{4:48 minutes to read} It’s exciting to find yourself in a place where you can start your own business—exciting and frightening. But, if you’re leaving a place of employment to start your own shop, it’s very important to be sure that your present employer is not inadvertently going to own a piece of the work that you do for yourself, or have a claim against you for taking clients.
If you have a non-compete agreement in place, that would give a pretty clear sign that you couldn’t take clients whom you met while you were working for the employer. But even if you don’t have a non-compete agreement, you still have restrictions on what you can do, if you do it during your regular business hours and use your employer’s facilities.
To avoid an employer’s claim that the work you’re doing to build your own business or practice does not conflict with or is not being developed at the expense of the employer, the work will have to be done on your own time. It will also need to be done on your own computer, not the employer’s computer or other equipment.
Also, don’t use the corporation’s email address for communication, because you really have very little entitlement to assume that it’s private. (For the same reason, you really should keep private conversations on the corporate phone to a minimum, if not non-existent.) The safest thing to do is to limit your new business efforts to the evenings or the mornings, before or after work.
As a practical matter, there are at least two things to keep in mind:
- Is what you’re developing in conflict with your present employer?
You’re allowed to set up a corporation or an LLC, so you have an entity into which you can pour your efforts once you leave employment. But even without a non-compete, New York law imposes a duty upon an employee not to compete with his current employer and not to take an opportunity for himself that the employer is able to do.
New York is a relatively good place for workers, but it’s also a good place to be an employer.
2. Do not send out an email announcement to your future clients.
It may very well be that the clients with whom you have developed a personal relationship and who trust that you’re doing the best work will want to follow you, and will follow you. You can’t, however, float that opportunity to them until you have your own shop, which was developed on your own time, with your own computer.
If you don’t have a non-compete, there’s nothing stopping you after you leave from contacting the people that you met while you were working for the employer.

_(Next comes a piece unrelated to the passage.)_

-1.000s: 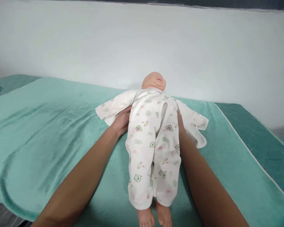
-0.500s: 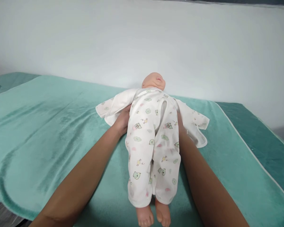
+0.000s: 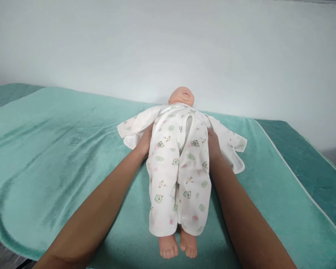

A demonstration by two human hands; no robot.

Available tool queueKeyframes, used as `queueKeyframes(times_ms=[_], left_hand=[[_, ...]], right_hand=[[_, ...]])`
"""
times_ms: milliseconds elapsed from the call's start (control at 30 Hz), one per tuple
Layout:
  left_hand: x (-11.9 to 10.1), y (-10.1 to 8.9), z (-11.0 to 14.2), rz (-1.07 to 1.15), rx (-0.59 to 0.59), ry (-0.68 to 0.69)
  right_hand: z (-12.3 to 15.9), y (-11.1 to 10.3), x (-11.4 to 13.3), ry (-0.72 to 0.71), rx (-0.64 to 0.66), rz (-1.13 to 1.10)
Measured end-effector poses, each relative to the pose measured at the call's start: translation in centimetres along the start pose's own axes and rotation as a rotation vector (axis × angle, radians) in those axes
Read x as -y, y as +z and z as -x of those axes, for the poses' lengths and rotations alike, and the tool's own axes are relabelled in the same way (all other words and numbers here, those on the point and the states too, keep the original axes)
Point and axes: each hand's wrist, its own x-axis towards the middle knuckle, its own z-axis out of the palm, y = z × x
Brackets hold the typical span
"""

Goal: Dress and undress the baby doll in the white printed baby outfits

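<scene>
A baby doll (image 3: 182,96) lies on its back with its feet toward me. It wears white trousers (image 3: 168,175) printed with small bears and clouds, split at the crotch. A white printed jacket (image 3: 224,138) spreads out at both sides, its sleeves reaching outward. My left hand (image 3: 146,142) grips the doll's left-of-picture side at the waist, its fingers tucked behind the body. On the opposite side my right hand (image 3: 213,144) holds the waist in the same way, fingers mostly hidden. Both bare feet (image 3: 168,246) stick out below the trouser legs.
Under the doll lies a light green plush blanket (image 3: 58,157) with some creases. A darker green cover (image 3: 305,160) shows at the right and far left. A white wall (image 3: 168,48) rises right behind the doll's head.
The doll's legs and feet have shifted a little away from me and slightly left. My right hand shows more at the doll's side. Both hands stay at the waist.
</scene>
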Motion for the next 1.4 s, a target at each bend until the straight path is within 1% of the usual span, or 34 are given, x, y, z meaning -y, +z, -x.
queueKeyframes(times_ms=[67,133,200,233,267,300,367,433,500,567,600,667,767,833,900,967,1000,1067,1167,1233,1267,1333,1400], left_hand=[[-0.1,-0.1,0.0,-0.068,0.013,0.056],[-0.2,-0.1,-0.2,-0.134,0.032,0.088],[-0.2,-0.2,-0.3,-0.19,0.038,0.104],[-0.2,-0.2,-0.4,-0.219,0.03,0.112],[-0.2,-0.3,-0.5,-0.246,0.016,0.12],[-0.1,-0.3,-0.6,-0.271,-0.008,0.129],[-0.1,-0.5,-0.7,-0.313,-0.081,0.157],[-0.1,-0.6,-0.9,-0.331,-0.164,0.209],[-0.4,-0.6,-1.3,-0.355,-0.238,0.295],[-0.9,-0.6,-2.0,-0.407,-0.257,0.384],[-1.1,-0.5,-2.4,-0.444,-0.242,0.416],[-1.7,-0.3,-3.6,-0.504,-0.158,0.434],[-2.6,-0.1,-5.4,-0.498,0.009,0.343],[-3.2,-0.2,-6.2,-0.464,0.102,0.25],[-3.7,-0.3,-6.7,-0.453,0.166,0.171],[-4.1,-0.4,-7.0,-0.457,0.208,0.126],[-4.2,-0.4,-7.1,-0.463,0.209,0.122],[-4.0,-0.2,-7.6,-0.476,0.158,0.139],[-3.0,0.2,-8.6,-0.519,-0.015,0.19],[-2.2,0.4,-9.2,-0.545,-0.086,0.229],[-1.8,0.4,-9.3,-0.545,-0.091,0.252],[-1.2,0.1,-9.0,-0.518,-0.047,0.304],[-0.8,-0.4,-8.0,-0.5,0.024,0.368]], right_hand=[[-0.1,-0.2,-0.2,0.004,-0.094,0.03],[-0.4,-0.4,-0.4,-0.039,-0.222,0.091],[-0.9,-0.5,-0.4,-0.127,-0.336,0.13],[-1.3,-0.5,-0.4,-0.182,-0.373,0.132],[-1.8,-0.5,-0.4,-0.237,-0.382,0.128],[-2.3,-0.4,-0.3,-0.286,-0.365,0.118],[-3.3,-0.1,-0.2,-0.344,-0.276,0.097],[-4.3,0.3,0.0,-0.347,-0.171,0.094],[-5.3,0.6,0.3,-0.33,-0.085,0.106],[-6.2,0.6,0.6,-0.322,0.011,0.137],[-6.5,0.6,0.8,-0.316,0.065,0.154],[-7.2,0.3,1.1,-0.292,0.168,0.178],[-7.7,-0.1,1.5,-0.258,0.281,0.229],[-7.9,-0.1,1.8,-0.28,0.329,0.279],[-8.0,0.2,1.9,-0.333,0.328,0.318],[-8.3,0.9,1.7,-0.383,0.261,0.352],[-8.5,1.2,1.6,-0.401,0.216,0.373],[-9.0,1.8,1.3,-0.422,0.139,0.406],[-9.5,2.3,0.8,-0.409,0.089,0.399],[-9.3,2.2,0.7,-0.366,0.079,0.358],[-9.0,2.1,0.7,-0.351,0.085,0.326],[-7.8,1.8,0.7,-0.346,0.128,0.245],[-6.1,1.5,0.9,-0.353,0.198,0.165]])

The emotional component of this is you want to have some assurance that when you leave the place that’s paying you a salary—making you unhappy, but paying you a salary—you’ll be busy with your own business. The temptation is to send stuff out while you’re employed, saying, “I’m planning on leaving. Would you follow me?” Don’t do it.
Quit, and then get your clients. I appreciate first-hand how scary that can be (having had a solo practice before starting this firm), but as a legal matter, if you land a big client and you have a paper or an email trail indicating that you landed them while you were still employed, you may be spending much more time with attorneys than you would like.
Don’t shoot yourself in the foot before you get your foot out the door. Wait until the effective date of termination takes place, so you are truly on your own.